Restate all data exactly. No images.

*** Opening Source data ***

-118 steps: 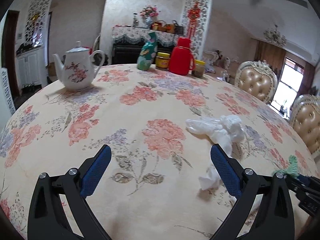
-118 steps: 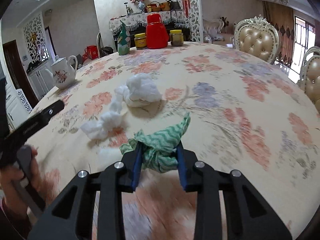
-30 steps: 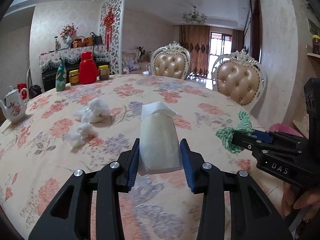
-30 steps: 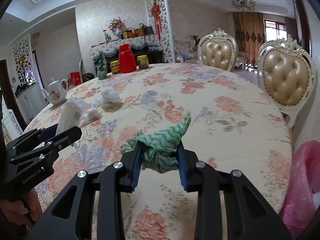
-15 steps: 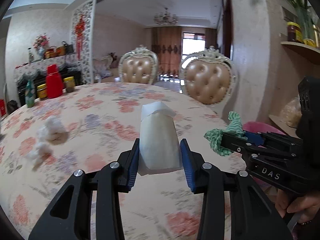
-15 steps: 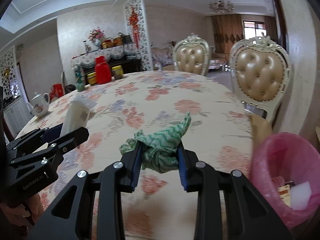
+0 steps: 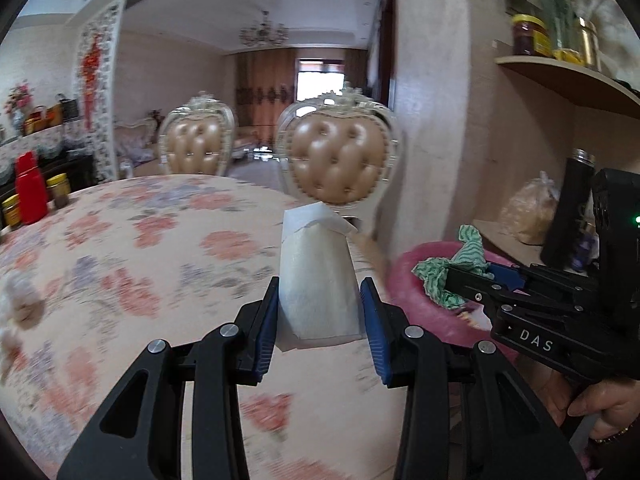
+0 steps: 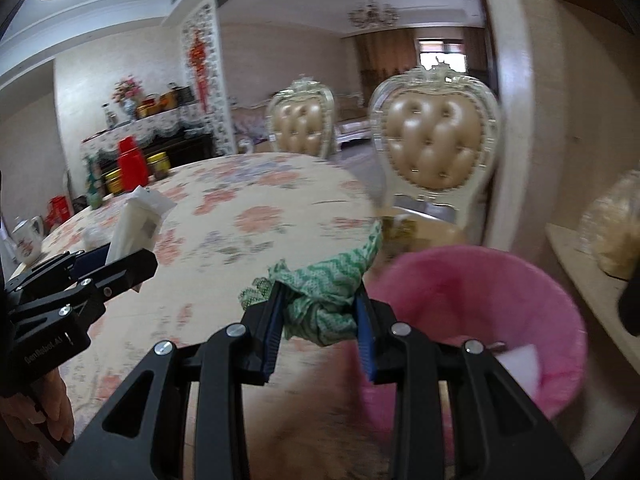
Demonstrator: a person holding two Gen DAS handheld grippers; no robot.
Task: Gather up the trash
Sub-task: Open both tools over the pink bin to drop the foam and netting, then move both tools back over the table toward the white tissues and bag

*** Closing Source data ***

• **Exercise response**:
-118 steps: 
-118 steps: 
-30 steps: 
-30 steps: 
-15 steps: 
-15 steps: 
+0 steps: 
+0 steps: 
Demonstrator: a person holding two Gen DAS handheld grippers; no robot.
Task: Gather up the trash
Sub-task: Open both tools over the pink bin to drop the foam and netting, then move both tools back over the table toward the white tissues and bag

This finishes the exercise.